Дверь он держал открытой — на случай, если я откажусь его принять.
Я молча смотрела на него — хорош, хорош, ничего не скажешь. Надо же, не побоялся прийти — и к кому? Ко мне! Я прекрасно понимала, что это именно он принял необходимые меры для того, чтобы Симина могла всласть помучить Сиэя. Сначала его, потом Нахадота. Теперь-то я понимала, зачем он тут нужен — Вирейн обеспечивает безопасность всех подлых развлечений этой мерзкой семейки. В особенности, когда Арамери хочется помучить пленных богов. Для Энефадэ этот тип — надсмотрщик, пощелкивающий магическим кнутом.
Но рабы обязаны своими страданиями не только надсмотрщику.
Вирейн, видно, решил, что молчание — знак согласия, прикрыл дверь и прошел в комнату. В отличие от Теврила виноватым он не выглядел. Холодный, сдержанный — настоящий Арамери.
— Вмешиваться в дела менчей было не самой лучшей идеей, — вздохнул он.
— Да, мне уже сообщили.
— Если бы ты мне доверилась…
Тут у меня в самом прямом смысле слова упала челюсть.
— Если бы ты мне доверилась, — упрямо повторил Вирейн, — я бы тебе помог.
Я едва сдержала смех:
— Да ну? В обмен на что?
Вирейн немного помолчал, а потом подошел и встал рядом — прямо как только что Теврил. Однако его присутствие ощущалось по-другому. От него шло… тепло. Да, пожалуй, что так.
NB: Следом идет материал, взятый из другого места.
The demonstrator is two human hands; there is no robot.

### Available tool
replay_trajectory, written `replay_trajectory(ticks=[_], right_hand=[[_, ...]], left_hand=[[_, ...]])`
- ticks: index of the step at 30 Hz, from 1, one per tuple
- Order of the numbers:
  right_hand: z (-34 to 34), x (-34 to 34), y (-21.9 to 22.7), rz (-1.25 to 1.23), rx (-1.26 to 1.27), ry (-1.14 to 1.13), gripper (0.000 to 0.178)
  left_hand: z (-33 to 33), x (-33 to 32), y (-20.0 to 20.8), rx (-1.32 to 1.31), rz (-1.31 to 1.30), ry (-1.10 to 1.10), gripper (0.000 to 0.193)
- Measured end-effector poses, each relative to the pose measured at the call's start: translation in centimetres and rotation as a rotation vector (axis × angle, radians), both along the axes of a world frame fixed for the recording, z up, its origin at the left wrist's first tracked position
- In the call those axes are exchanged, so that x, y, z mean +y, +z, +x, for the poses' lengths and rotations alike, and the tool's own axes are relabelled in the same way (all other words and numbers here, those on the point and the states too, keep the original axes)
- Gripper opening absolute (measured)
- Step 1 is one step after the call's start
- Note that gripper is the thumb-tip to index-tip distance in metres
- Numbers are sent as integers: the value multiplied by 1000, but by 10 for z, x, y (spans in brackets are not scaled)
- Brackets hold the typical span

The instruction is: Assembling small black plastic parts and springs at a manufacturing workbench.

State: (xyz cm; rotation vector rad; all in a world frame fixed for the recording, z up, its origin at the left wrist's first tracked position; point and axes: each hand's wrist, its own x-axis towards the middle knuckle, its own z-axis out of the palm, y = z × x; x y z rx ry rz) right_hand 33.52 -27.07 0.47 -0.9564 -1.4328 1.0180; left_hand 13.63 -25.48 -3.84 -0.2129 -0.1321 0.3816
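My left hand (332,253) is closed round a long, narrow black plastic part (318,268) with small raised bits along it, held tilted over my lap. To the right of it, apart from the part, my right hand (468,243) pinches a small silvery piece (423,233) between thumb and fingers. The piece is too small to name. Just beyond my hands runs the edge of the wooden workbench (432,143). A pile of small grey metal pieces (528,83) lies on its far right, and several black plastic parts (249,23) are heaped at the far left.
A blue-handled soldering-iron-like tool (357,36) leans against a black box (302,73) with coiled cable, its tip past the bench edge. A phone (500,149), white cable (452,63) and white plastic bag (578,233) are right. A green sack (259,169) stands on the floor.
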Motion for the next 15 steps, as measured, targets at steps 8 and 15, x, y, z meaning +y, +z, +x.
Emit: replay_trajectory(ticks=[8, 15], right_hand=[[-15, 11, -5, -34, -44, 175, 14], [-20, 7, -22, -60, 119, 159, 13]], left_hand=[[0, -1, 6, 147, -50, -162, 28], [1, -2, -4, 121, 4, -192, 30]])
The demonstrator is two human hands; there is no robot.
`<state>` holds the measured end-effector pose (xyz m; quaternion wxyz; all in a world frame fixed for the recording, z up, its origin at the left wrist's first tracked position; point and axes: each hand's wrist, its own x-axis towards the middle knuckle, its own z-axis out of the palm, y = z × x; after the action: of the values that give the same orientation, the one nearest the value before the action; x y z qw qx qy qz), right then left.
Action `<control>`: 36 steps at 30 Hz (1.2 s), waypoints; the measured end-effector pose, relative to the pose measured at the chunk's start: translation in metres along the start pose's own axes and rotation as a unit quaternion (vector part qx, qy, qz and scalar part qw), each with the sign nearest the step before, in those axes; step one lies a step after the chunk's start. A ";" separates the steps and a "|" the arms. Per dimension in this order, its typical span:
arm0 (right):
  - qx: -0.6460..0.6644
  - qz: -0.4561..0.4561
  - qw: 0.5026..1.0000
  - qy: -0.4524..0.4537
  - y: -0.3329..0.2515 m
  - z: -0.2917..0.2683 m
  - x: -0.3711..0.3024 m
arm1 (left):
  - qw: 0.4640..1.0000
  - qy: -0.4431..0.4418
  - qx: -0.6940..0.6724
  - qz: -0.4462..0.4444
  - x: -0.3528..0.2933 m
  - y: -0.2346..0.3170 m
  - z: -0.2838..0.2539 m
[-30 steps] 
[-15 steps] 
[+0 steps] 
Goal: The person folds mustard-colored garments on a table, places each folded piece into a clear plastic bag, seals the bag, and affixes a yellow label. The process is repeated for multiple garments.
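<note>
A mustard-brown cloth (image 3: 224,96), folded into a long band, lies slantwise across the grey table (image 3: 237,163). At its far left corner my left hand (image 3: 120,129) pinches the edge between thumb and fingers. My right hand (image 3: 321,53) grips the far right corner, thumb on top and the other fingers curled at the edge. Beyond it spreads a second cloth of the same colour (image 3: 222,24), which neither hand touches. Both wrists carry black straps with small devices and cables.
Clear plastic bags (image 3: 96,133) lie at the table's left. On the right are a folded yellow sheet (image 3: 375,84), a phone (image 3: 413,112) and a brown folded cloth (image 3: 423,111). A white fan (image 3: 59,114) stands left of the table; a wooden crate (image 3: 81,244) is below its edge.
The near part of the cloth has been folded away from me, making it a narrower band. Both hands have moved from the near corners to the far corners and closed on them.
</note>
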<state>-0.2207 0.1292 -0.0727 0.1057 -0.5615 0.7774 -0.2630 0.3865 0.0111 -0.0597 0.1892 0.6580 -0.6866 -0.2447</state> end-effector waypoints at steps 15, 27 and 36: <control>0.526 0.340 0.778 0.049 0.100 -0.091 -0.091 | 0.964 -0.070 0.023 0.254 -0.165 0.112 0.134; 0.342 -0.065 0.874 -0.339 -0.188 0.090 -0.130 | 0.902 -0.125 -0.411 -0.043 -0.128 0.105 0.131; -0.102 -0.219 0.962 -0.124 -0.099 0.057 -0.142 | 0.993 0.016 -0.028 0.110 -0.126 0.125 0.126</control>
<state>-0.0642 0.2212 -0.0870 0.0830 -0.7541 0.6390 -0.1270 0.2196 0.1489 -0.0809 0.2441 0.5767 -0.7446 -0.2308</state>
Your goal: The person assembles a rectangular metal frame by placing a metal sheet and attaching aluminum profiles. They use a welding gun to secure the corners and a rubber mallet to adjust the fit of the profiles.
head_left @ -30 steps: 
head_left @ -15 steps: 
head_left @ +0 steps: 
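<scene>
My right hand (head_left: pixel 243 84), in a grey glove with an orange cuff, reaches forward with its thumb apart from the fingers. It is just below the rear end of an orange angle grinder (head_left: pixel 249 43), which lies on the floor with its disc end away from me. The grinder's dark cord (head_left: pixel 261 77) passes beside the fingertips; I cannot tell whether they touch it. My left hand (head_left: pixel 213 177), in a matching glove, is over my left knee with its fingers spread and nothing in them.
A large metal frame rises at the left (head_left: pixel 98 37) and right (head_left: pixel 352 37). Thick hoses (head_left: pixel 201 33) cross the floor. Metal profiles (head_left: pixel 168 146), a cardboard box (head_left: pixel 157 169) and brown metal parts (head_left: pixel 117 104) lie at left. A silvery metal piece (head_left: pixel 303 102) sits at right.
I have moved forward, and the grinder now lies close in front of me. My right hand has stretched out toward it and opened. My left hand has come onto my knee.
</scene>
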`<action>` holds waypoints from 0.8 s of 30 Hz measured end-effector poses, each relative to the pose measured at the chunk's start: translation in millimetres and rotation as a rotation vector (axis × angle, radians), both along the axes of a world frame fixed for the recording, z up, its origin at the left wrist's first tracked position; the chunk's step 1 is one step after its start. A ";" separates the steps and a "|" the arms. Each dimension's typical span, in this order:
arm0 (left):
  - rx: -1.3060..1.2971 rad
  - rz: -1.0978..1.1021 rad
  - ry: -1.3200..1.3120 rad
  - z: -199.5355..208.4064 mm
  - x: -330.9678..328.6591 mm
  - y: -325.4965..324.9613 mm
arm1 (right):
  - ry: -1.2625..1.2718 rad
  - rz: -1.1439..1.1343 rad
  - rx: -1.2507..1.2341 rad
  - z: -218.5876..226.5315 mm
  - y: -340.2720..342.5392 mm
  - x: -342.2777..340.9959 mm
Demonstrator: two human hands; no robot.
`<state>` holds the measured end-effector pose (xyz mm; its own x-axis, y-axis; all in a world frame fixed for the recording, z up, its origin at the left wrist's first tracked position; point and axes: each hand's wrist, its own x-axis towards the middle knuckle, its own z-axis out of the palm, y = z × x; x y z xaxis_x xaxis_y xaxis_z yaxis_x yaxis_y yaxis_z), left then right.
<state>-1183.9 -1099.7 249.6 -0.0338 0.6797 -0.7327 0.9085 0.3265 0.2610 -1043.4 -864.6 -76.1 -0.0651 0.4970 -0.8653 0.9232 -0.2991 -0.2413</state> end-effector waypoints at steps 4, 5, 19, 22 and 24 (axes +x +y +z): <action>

Я чувствовала жар его тела — а ведь он стоял в футе от меня.
— Ты уже выбрала себе спутника для бала?
— Спутника? — Вот это новости… — Нет! Мне, мягко говоря, не до бала! И вообще, я не хочу туда идти.
— Придется. Если ты не придешь по собственной воле, Декарта применит магию.
Понятно. Магию. Вирейн ее и применит, по приказу Декарты. Я покачала головой и вздохнула:
— Ну что ж, если деду так важно непременно унизить меня, делать нечего. Придется идти и мужественно перенести это испытание. Но у меня нет никакого желания подвергать таким же страданиям моего спутника.